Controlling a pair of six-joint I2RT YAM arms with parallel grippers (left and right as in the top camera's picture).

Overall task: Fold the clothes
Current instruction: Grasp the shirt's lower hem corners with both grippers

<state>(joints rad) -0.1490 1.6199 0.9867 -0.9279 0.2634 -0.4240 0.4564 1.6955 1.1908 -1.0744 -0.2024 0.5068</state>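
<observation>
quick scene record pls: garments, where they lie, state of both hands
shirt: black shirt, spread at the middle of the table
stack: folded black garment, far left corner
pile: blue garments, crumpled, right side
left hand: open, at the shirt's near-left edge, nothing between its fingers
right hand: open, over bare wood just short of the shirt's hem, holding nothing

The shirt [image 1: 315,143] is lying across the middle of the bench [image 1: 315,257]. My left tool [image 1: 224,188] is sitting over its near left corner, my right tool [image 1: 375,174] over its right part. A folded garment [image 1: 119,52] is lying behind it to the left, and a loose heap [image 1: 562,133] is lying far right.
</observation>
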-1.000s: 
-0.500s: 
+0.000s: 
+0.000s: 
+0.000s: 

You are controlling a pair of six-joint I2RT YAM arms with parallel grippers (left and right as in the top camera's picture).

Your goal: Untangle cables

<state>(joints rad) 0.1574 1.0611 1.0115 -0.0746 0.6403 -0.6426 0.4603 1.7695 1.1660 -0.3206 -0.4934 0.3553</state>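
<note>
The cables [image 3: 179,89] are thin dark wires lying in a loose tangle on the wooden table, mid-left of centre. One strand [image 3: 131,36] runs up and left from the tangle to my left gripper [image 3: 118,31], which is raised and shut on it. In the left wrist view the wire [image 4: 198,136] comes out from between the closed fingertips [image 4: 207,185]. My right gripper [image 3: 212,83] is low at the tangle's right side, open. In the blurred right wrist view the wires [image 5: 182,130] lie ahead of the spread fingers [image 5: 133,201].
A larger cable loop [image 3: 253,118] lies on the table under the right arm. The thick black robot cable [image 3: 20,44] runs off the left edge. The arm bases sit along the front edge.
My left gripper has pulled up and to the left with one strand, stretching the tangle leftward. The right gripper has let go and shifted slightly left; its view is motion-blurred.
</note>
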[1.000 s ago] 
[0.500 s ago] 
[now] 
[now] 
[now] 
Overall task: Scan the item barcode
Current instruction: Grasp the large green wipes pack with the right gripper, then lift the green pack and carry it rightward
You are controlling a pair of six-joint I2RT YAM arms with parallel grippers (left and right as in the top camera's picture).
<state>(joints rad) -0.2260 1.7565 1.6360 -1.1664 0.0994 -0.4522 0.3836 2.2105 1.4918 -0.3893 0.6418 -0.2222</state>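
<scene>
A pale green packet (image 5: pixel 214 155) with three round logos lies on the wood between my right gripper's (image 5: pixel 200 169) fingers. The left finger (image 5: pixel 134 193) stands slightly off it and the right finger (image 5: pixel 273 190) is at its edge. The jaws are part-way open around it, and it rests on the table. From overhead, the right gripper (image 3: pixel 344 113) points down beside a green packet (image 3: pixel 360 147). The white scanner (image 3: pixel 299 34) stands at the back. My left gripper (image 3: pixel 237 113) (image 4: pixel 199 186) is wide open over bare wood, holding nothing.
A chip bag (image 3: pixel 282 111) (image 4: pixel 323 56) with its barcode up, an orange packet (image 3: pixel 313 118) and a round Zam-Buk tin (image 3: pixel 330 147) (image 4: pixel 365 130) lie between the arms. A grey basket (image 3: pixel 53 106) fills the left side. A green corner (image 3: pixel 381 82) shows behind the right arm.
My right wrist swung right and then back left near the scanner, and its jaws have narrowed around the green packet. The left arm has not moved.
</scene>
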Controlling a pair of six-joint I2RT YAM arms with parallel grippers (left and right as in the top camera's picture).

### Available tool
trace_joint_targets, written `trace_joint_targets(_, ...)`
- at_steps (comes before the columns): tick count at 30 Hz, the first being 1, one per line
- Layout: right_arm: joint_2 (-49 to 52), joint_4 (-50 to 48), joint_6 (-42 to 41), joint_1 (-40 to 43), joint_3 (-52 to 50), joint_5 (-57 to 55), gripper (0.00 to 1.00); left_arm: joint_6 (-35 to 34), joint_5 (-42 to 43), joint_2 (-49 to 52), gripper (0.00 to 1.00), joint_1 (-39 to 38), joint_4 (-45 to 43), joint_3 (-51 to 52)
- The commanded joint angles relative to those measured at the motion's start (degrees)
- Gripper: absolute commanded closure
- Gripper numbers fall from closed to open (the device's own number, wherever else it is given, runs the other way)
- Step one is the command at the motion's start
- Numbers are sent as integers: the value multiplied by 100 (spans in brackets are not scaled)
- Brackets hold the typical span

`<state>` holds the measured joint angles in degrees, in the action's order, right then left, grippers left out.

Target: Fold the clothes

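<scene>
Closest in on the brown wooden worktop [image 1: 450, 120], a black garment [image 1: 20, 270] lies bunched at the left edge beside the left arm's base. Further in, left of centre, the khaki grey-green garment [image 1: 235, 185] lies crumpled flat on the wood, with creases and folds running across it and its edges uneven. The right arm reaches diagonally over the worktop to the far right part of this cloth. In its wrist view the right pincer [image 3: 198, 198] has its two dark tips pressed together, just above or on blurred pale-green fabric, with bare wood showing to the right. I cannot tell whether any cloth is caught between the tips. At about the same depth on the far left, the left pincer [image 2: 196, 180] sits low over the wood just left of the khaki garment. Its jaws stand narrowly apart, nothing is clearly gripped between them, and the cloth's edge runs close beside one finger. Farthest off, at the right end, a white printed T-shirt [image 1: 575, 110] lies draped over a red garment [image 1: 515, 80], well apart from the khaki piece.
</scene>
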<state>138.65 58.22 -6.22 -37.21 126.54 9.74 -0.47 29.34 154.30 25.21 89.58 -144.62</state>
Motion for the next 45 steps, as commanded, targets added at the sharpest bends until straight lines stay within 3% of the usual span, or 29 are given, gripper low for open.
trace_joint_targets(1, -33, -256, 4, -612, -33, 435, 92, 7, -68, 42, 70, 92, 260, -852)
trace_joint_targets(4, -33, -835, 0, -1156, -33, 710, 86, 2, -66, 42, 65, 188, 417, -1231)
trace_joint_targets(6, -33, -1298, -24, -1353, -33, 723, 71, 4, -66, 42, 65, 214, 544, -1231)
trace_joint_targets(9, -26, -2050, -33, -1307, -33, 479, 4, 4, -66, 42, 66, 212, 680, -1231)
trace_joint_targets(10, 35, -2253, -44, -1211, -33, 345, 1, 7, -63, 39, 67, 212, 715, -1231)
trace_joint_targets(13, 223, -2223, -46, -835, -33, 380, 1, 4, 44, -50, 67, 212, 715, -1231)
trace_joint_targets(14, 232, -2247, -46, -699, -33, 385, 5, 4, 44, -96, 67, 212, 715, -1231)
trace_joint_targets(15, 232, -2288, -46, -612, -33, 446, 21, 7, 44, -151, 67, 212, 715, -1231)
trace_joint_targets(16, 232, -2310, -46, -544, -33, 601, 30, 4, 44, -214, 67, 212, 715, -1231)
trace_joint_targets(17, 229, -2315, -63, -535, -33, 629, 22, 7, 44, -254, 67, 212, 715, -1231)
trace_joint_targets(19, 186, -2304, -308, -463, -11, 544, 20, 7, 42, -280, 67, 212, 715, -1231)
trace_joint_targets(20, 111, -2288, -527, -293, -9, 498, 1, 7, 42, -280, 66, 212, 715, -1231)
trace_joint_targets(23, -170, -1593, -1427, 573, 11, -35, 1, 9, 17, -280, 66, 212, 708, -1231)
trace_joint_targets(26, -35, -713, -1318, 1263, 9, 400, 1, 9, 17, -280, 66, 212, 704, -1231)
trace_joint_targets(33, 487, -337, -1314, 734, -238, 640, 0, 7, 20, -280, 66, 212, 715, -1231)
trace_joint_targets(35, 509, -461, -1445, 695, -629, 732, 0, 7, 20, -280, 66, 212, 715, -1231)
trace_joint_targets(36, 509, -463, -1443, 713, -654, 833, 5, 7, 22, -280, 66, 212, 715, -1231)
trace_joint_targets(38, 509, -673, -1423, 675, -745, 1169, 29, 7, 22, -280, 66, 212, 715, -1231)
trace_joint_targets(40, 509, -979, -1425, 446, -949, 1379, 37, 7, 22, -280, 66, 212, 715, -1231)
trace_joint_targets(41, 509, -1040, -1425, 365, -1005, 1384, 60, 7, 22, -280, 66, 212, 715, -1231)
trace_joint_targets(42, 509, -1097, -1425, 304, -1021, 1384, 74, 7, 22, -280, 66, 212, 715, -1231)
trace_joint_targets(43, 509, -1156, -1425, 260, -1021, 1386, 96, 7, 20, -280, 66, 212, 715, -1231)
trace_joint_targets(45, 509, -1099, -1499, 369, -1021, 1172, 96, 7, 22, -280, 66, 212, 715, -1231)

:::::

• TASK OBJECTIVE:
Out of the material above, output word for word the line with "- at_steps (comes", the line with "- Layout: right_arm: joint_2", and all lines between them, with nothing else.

• WORKED SOLUTION:
- at_steps (comes before the columns): tick count at 30 Hz, the first being 1, one per line
- Layout: right_arm: joint_2 (-49 to 52), joint_4 (-50 to 48), joint_6 (-42 to 41), joint_1 (-40 to 43), joint_3 (-52 to 50), joint_5 (-57 to 55), gripper (0.00 to 1.00); left_arm: joint_6 (-35 to 34), joint_5 (-42 to 43), joint_2 (-49 to 52), gripper (0.00 to 1.00), joint_1 (-39 to 38), joint_4 (-45 to 43), joint_3 (-51 to 52)

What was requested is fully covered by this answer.